→ **What is being asked**:
Pull every line holding the word "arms" out of the data and copy it.

(Supplied material)

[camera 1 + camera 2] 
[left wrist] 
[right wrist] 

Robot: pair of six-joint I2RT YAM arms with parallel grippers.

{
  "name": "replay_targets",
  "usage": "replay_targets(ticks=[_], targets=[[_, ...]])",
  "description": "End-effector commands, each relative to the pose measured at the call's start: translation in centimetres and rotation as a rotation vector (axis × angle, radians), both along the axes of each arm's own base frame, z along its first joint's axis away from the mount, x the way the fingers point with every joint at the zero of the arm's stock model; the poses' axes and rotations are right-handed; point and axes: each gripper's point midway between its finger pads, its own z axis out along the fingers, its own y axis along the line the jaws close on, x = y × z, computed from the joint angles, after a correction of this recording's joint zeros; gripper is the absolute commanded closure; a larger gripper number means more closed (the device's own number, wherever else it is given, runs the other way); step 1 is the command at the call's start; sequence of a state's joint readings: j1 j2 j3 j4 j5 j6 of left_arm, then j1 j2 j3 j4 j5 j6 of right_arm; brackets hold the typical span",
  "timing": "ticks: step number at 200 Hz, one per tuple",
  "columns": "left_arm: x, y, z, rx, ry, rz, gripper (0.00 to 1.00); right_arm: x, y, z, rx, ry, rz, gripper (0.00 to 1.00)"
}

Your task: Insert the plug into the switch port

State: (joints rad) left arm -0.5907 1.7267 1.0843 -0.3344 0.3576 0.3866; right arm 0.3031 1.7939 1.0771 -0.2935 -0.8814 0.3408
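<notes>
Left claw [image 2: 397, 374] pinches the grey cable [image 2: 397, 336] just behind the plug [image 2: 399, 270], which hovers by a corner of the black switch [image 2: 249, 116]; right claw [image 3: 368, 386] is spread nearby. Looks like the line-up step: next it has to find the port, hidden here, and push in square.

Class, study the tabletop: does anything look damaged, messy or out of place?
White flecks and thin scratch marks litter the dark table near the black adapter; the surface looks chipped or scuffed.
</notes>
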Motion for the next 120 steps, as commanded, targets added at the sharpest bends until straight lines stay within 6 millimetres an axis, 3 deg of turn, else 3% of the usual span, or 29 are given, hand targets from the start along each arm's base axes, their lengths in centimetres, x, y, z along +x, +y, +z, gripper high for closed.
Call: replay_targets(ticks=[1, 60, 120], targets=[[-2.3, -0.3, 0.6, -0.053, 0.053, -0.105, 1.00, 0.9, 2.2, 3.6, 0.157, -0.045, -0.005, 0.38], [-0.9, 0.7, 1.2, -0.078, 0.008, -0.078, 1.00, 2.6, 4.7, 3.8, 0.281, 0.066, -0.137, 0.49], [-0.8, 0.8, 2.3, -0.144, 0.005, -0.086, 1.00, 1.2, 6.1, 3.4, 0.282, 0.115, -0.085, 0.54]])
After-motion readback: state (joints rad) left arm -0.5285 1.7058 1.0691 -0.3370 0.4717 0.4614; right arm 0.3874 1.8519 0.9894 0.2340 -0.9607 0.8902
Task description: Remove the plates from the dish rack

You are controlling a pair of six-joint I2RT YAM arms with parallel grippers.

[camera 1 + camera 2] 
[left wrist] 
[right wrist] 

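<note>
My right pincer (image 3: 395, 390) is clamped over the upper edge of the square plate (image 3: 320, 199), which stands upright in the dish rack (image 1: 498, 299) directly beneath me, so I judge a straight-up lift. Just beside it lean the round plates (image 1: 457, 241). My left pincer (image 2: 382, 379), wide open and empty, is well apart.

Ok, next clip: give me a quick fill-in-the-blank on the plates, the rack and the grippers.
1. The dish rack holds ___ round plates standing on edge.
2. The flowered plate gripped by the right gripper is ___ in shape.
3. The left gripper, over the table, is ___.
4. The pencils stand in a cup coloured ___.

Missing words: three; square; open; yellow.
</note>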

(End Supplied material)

→ **Answer space**:
Robot: pair of six-joint I2RT YAM arms with parallel grippers.
You are controlling a pair of six-joint I2RT YAM arms with parallel grippers.

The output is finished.